Kilometri dopo kilometri, arriviamo a Colle Pidocchi, dove ad aspettarci c’è il team del progetto Antiche Vie Mulattiere dell’Acquasantano – supportato dalla Fondazione CARISAP -, organizzatori della giornata.

Tania Cesarini, ci dice che l’albero caduto durante l’inverno non lo hanno voluto togliere, ma ci hanno fatto un passaggio. Cosi è diventato anche un luogo di ristoro al fresco per i camminatori. Perché l’apertura dei sentieri deve integrarsi sul paesaggio. Non nasconderne le ferite, ma renderle parte di quel che vediamo. Anche questo è rigenerazione. 

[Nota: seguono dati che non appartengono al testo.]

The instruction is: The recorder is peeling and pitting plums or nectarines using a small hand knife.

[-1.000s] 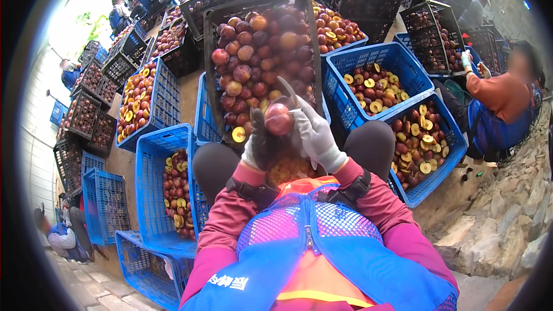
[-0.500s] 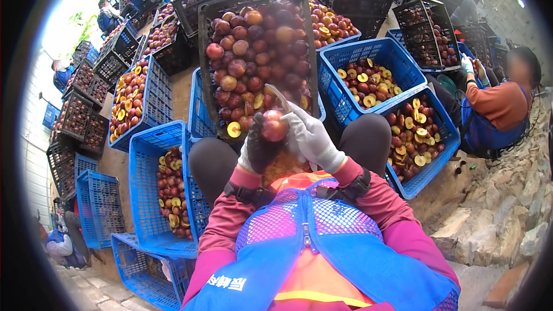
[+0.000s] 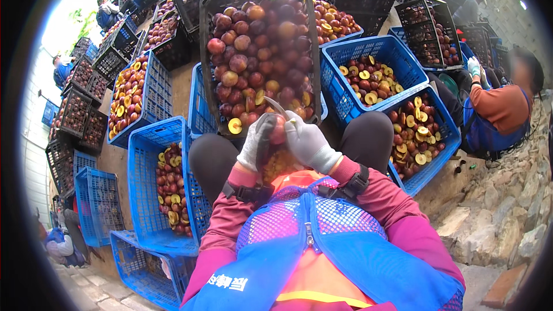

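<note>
My left hand point(image 3: 256, 143), in a grey glove with a dark palm side, is closed around a reddish plum point(image 3: 278, 131). My right hand point(image 3: 311, 141), also gloved in grey, is closed on a small knife point(image 3: 275, 105), its handle mostly hidden. The curved blade sticks out up and left over the plum, close against its far side. Both hands meet at the fruit, above my lap. Just beyond them a black crate point(image 3: 208, 69) full of dark red plums is tilted toward me, with a yellow cut half point(image 3: 235, 126) near its lower edge.
Blue crates of cut plums stand on my right point(image 3: 451, 148) and left point(image 3: 141, 187). Another blue crate point(image 3: 417, 60) lies beyond the right one. Blue crates point(image 3: 95, 207) sit at far left. A co-worker point(image 3: 500, 106) sits at right, near rough stones point(image 3: 489, 224).
The knife's blade has come lower and turned across the plum. My left hand has rolled over, showing more grey glove and covering more of the plum. The co-worker's hands have shifted.
</note>
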A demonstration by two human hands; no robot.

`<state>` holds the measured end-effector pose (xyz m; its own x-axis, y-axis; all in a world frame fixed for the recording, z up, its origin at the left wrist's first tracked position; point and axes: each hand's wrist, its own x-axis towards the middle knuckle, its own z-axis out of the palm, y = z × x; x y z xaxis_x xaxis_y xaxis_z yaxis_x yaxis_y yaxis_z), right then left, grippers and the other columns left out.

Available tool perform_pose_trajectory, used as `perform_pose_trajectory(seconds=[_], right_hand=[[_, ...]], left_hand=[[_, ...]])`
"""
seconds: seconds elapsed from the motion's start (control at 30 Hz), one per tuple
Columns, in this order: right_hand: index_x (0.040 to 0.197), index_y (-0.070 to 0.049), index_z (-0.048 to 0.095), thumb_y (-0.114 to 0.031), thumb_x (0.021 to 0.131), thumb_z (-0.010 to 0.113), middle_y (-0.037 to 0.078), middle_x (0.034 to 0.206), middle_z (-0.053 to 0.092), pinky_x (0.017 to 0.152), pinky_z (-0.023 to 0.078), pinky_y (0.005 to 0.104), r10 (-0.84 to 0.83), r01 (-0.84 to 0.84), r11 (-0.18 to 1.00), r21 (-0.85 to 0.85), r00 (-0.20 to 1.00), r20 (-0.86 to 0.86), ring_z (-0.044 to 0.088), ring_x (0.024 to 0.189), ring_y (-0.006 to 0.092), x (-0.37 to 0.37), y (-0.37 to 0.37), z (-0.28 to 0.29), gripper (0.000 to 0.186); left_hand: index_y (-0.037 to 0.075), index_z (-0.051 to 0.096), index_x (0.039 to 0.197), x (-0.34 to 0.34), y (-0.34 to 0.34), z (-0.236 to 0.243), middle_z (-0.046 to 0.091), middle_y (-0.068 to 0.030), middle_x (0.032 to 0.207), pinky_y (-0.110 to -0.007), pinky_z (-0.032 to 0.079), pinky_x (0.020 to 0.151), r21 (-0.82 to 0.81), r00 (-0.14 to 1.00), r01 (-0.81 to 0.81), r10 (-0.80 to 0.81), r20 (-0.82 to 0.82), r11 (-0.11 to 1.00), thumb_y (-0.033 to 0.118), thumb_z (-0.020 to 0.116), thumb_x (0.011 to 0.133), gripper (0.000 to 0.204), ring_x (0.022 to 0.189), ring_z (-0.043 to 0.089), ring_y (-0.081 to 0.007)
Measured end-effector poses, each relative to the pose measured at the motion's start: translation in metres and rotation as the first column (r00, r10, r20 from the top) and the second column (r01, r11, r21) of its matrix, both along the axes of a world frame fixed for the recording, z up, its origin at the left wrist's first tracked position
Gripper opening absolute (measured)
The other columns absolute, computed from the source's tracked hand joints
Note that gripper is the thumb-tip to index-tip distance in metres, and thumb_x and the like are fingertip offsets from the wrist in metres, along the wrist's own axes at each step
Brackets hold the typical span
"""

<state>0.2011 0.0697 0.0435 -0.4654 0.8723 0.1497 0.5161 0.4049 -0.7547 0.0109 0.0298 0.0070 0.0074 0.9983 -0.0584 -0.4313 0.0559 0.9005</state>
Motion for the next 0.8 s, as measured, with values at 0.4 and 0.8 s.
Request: perform_pose_trajectory(seconds=[0.4, 0.8], right_hand=[[0.136, -0.002, 0.069, -0.019, 0.114, 0.063, 0.013, 0.078, 0.072, 0.062, 0.056, 0.0376, 0.006, -0.035, 0.995, -0.092, 0.955, -0.296, 0.074, 0.066, 0.0221, 0.000, -0.002, 0.014, 0.029], [0.126, -0.003, 0.067, -0.019, 0.111, 0.064, 0.025, 0.082, 0.071, 0.063, 0.056, 0.0506, 0.174, -0.156, 0.978, 0.139, 0.977, -0.124, 0.075, 0.077, 0.0445, 0.007, -0.022, 0.012, 0.022]], left_hand=[[0.009, 0.056, 0.148, -0.025, -0.012, 0.061, 0.066, -0.0106, 0.135, -0.048, 0.060, 0.109, 0.005, 0.909, -0.137, 0.124, 0.398, 0.991, 0.020, 0.070, 0.110, 0.042, 0.125, 0.068, -0.0259], [0.008, 0.052, 0.144, -0.006, -0.014, 0.027, 0.063, -0.0131, 0.138, -0.045, 0.064, 0.104, 0.027, 0.892, -0.170, 0.143, 0.429, 0.985, 0.003, 0.071, 0.105, 0.044, 0.122, 0.070, -0.0286]])
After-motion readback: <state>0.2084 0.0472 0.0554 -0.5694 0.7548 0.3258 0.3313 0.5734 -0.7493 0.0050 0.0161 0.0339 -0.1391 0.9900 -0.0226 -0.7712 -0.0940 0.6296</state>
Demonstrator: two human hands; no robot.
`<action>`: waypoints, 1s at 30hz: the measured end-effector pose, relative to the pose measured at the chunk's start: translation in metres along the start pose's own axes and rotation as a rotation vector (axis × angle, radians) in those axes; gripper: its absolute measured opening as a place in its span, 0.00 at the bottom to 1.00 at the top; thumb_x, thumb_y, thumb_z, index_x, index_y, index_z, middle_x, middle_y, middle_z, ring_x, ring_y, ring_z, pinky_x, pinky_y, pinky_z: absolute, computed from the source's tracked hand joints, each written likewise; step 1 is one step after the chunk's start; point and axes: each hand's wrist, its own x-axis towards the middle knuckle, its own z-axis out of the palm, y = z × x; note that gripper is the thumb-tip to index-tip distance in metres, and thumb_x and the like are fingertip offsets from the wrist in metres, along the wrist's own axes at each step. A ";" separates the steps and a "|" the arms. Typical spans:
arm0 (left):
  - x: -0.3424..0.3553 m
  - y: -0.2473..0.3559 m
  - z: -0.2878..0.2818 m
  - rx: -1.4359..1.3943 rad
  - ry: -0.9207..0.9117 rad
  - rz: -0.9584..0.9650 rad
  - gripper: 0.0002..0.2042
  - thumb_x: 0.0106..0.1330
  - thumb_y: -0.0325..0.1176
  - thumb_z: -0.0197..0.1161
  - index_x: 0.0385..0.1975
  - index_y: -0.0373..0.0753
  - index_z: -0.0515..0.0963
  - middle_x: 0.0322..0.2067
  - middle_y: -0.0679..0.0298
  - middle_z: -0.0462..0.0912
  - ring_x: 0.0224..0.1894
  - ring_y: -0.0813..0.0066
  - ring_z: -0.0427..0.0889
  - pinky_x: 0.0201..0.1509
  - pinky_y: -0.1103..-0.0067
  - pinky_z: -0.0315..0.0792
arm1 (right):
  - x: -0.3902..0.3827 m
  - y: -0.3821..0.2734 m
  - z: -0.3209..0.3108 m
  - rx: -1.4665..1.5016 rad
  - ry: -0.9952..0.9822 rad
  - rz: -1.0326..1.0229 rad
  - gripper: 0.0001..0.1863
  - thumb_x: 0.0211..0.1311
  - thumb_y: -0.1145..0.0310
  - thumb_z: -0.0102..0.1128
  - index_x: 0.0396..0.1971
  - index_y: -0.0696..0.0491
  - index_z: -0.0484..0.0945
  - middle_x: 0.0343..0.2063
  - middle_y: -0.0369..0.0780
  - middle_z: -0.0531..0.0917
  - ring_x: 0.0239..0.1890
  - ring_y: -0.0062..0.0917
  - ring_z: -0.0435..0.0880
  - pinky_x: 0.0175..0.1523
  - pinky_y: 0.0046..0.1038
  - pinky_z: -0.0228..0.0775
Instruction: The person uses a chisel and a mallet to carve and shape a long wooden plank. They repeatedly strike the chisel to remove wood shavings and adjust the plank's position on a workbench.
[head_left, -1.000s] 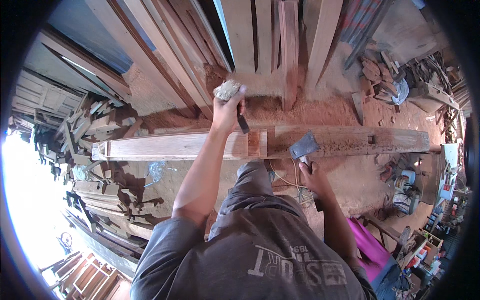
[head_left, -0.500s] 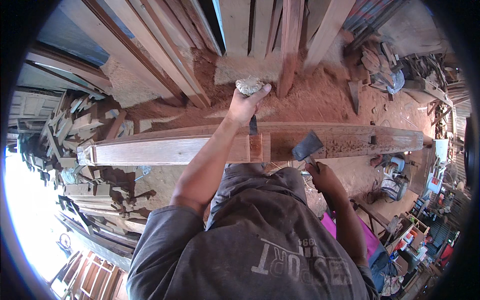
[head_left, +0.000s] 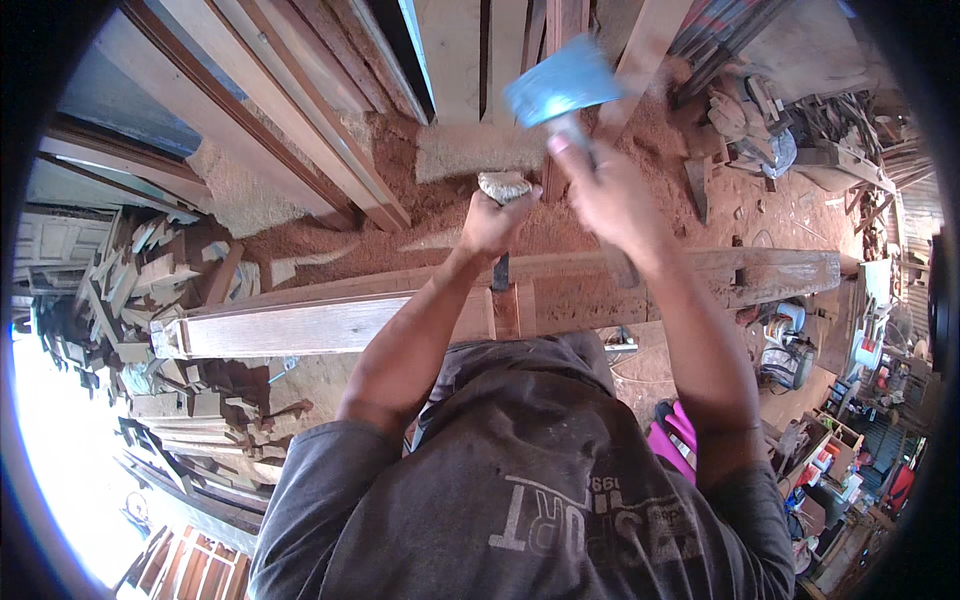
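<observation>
My left hand (head_left: 490,222) is closed round the handle of a chisel, whose pale, frayed butt end (head_left: 504,186) shows above the fist. Below it the dark chisel blade (head_left: 501,272) stands upright against a long wooden beam (head_left: 290,325), at the edge of a reddish cut recess (head_left: 505,312). Raised over the far side of the beam, my right hand (head_left: 615,205) grips a hatchet by its handle. The broad metal hatchet head (head_left: 563,82) is blurred and hangs above and to the right of the chisel's butt.
Tall planks (head_left: 290,110) lean along the far side, with reddish sawdust (head_left: 390,160) at their feet. Wood offcuts (head_left: 130,290) are heaped on the left. A second scrap pile (head_left: 745,130) lies at the far right. Tools and containers (head_left: 835,470) crowd the near right.
My right hand has swung the hatchet up from beside the beam's near edge to above its far side. The left hand keeps the chisel at the recess.
</observation>
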 end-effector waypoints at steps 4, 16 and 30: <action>-0.017 -0.029 0.014 0.004 0.110 0.219 0.07 0.70 0.32 0.66 0.32 0.37 0.79 0.28 0.73 0.77 0.33 0.84 0.72 0.35 0.77 0.70 | 0.008 0.004 0.003 -0.370 -0.381 0.093 0.36 0.74 0.32 0.46 0.41 0.56 0.80 0.18 0.35 0.78 0.20 0.23 0.78 0.29 0.36 0.73; -0.037 -0.051 0.010 -0.048 0.043 0.019 0.05 0.70 0.32 0.67 0.35 0.44 0.77 0.29 0.75 0.76 0.30 0.87 0.72 0.31 0.80 0.66 | 0.015 0.040 0.024 -0.376 -0.405 0.062 0.35 0.74 0.34 0.49 0.44 0.58 0.78 0.18 0.33 0.75 0.18 0.19 0.76 0.23 0.28 0.69; -0.039 -0.024 0.011 0.030 0.107 0.167 0.08 0.70 0.31 0.65 0.29 0.37 0.75 0.24 0.75 0.73 0.28 0.84 0.68 0.30 0.78 0.66 | -0.010 -0.046 -0.008 -0.178 -0.075 0.209 0.37 0.74 0.35 0.48 0.41 0.61 0.80 0.24 0.48 0.84 0.30 0.37 0.88 0.40 0.43 0.80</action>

Il cammino ci fa approdare nel paesino-gioiello in pietra di San Martino, in ci sono anche i rappresentati dei due comuni di Acquasanta Terme e Arquata del Tronto. Colpiscono le parole del vice sindaco di Arquata, Michele Franchi: “Come amministrazioni non dobbiamo più  badare ognuno al proprio orticello, ma andare oltre. Per sperare in una rinascita dobbiamo essere uniti e cominciare a pensare ad un sistema centro-Italia.” Parole forti di chi ci crede che queste terre possano vivere di un nuovo umanesimo della montagna.

Parlando con chi di cammini si occupa da una vita, come Paola Romanucci (CAI Ascoli) e Gennaro Pirocchi (CAI Teramo), ci raccontano del lavoro fatto negli anni per il ritorno consapevole tra queste montagne. Che deve essere un’azione propositiva e solidale, ma anche di come ci sia bisogno di aumentare la fruibilità per far si che ciò avvenga. Abbiamo bisogno di differenziazione e di alternative per i visitatori della montagna, per farli essere consapevoli di cosa stanno vivendo.

Infine, un tocco di positività, speranza e resilienza ci entra nell’anima con le parole di Patrizia Vita (Cosa Accade Se Abitiamo e coordinatori della tappa di IT.A.CÀ Parco Nazionale Monti Sibillini) che con sorridente orgoglio parla del processo di coinvolgimento della comunità ad Ussita nelle passeggiate “urbane” tra le frazioni, per scoprire la memoria e la voce dei luoghi, anche dove ora regna il silenzio. Mentre sfoglia la guida, si sentono le voci ed il calore proprio della gente dell’Appennino.

Che poi, l’Appennino è anche riserva di cultura e ironia. Questo però è difficile da raccontare, lo s può solo vivere.
Vi lasciamo con un assaggio nella musica dei Piceno Brass che hanno rallegrato la nostra giornata e che a modo loro raccontano un territorio che non si prende sul serio e che con la creatività e volontà dei giovani può rinascere ancora più rigoglioso.

Insomma, questo è un invito a venire per visitare queste terre, scoprirle e raccontare la bellezza nascosta che cosa c’è e cosa si vive.
Un invito a capire cosa vuol dire una ricostruzione lenta, ma anche cosa vuol dire “restare”, amando la terra a cui appartieni.